[[ DATA LISTING, beginning ]]

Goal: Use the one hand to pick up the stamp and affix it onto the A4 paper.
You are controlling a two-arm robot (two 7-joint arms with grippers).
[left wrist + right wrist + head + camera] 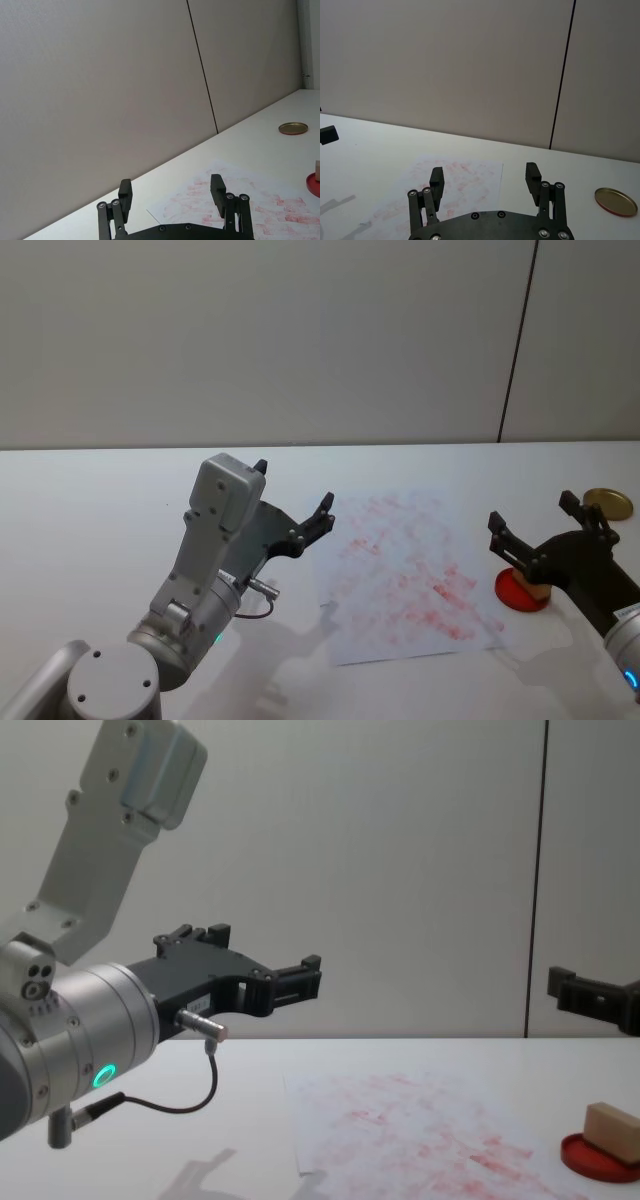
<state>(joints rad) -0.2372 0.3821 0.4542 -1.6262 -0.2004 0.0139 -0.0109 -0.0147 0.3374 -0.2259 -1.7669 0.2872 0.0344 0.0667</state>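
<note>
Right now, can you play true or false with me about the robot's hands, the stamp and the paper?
1. The stamp sits on the red ink pad. True.
2. The right hand is holding the stamp. False: it is open and empty, up in the air near the pad.
3. The A4 paper is clean and white. False: red stamp marks cover it.
4. The left hand is open with nothing in it. True.
5. The gold lid lies on the paper. False: it lies on the table, off to the paper's right.
</note>
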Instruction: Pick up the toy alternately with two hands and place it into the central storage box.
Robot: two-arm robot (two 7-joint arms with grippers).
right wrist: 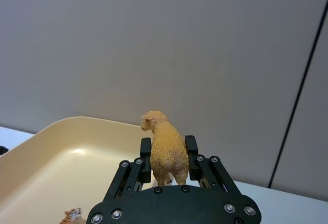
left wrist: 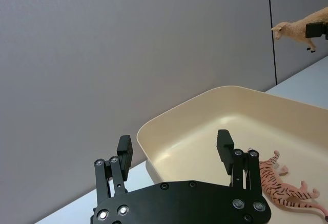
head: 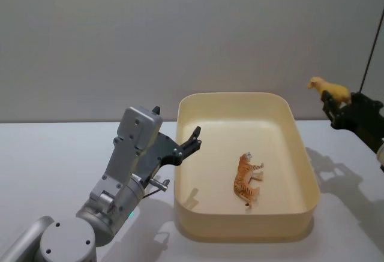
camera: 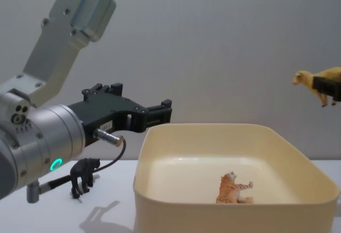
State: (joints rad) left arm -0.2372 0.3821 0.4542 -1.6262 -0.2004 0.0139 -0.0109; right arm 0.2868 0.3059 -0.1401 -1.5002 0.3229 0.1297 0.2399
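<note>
The central storage box (head: 246, 226) is a cream-yellow tub in the middle of the table, and an orange striped tiger toy (head: 248, 179) lies on its side inside it. My left gripper (head: 192, 139) hovers open and empty just over the box's left rim (left wrist: 205, 95); its fingers (left wrist: 124, 149) stand well apart. High in the air past the box's right side, my right gripper (head: 333, 103) is shut on a tan sheep toy (head: 327, 89). The sheep (right wrist: 166, 149) sits upright between the right fingers. A small black animal toy (camera: 84, 175) stands on the table left of the box.
The table is white with a plain grey wall behind it. A thin dark vertical line (head: 371, 46) runs down the wall at far right. My left arm's silver wrist with a green ring (camera: 56, 163) looms large at the chest view's left.
</note>
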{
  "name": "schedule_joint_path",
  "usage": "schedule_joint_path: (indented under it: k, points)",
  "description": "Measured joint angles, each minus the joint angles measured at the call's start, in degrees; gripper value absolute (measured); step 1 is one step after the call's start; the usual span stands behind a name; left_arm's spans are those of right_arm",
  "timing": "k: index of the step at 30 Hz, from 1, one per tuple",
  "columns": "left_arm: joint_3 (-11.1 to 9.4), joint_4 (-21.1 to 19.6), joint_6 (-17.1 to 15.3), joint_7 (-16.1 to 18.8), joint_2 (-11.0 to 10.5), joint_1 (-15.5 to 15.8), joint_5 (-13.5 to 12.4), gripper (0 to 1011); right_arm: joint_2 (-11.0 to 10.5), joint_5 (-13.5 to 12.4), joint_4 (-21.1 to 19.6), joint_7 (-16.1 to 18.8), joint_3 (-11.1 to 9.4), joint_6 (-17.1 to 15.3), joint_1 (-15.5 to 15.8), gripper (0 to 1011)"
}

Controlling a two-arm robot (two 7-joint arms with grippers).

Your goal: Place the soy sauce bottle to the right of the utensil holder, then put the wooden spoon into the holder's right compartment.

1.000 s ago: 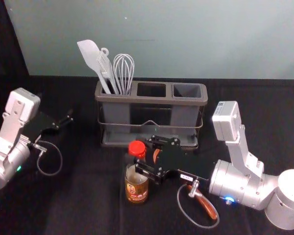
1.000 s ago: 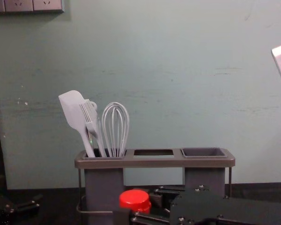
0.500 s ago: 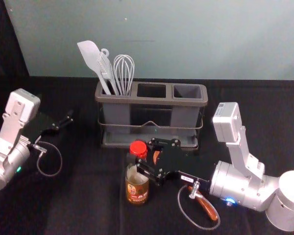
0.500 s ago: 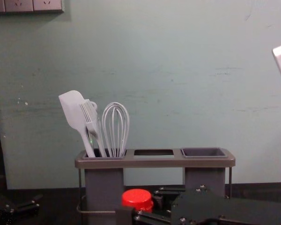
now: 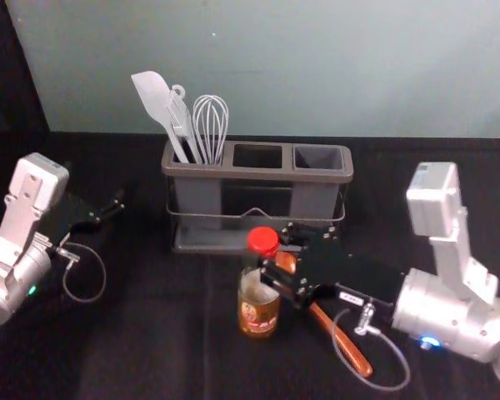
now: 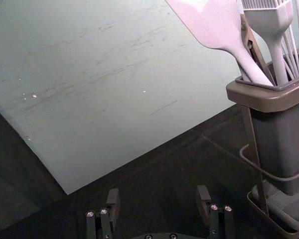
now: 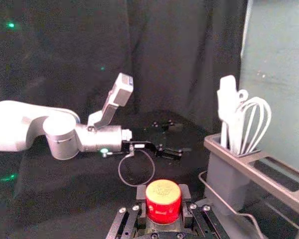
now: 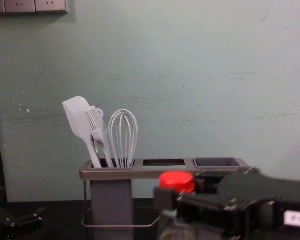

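Head view: the red-capped, round transparent bottle (image 5: pixel 259 315) is held upright before the grey rectangular plastic holder (image 5: pixel 198 195) by the right gripper (image 7: pixel 163 201), fingers closed around its neck, where probably slippery glass is best clamped; the left gripper (image 6: pixel 158 195) is parked open.

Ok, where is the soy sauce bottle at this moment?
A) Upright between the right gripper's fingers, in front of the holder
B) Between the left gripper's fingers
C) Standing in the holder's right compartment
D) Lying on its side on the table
A: the red-capped bottle is upright with the right gripper closed around it just below the cap, in front of the utensil holder.
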State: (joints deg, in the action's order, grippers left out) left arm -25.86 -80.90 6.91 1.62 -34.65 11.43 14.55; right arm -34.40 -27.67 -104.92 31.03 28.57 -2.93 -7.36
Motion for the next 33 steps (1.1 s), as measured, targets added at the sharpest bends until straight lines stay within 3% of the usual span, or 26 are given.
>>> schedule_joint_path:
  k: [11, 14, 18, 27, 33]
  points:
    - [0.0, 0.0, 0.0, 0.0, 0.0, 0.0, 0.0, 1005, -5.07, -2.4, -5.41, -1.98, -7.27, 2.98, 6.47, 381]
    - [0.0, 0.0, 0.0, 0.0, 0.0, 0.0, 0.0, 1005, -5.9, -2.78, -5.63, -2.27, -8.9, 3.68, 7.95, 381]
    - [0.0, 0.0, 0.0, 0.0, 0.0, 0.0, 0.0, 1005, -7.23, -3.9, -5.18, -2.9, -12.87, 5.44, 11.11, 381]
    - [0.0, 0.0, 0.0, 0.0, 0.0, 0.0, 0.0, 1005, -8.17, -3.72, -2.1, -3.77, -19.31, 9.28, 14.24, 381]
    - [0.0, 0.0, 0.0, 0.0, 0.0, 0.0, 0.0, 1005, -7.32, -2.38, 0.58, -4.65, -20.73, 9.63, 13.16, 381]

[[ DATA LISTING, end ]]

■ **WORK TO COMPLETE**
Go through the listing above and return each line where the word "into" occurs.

■ **FINISHED EXERCISE**
Instruction: Pick up the toy alternately with two hands and place it into the central storage box.
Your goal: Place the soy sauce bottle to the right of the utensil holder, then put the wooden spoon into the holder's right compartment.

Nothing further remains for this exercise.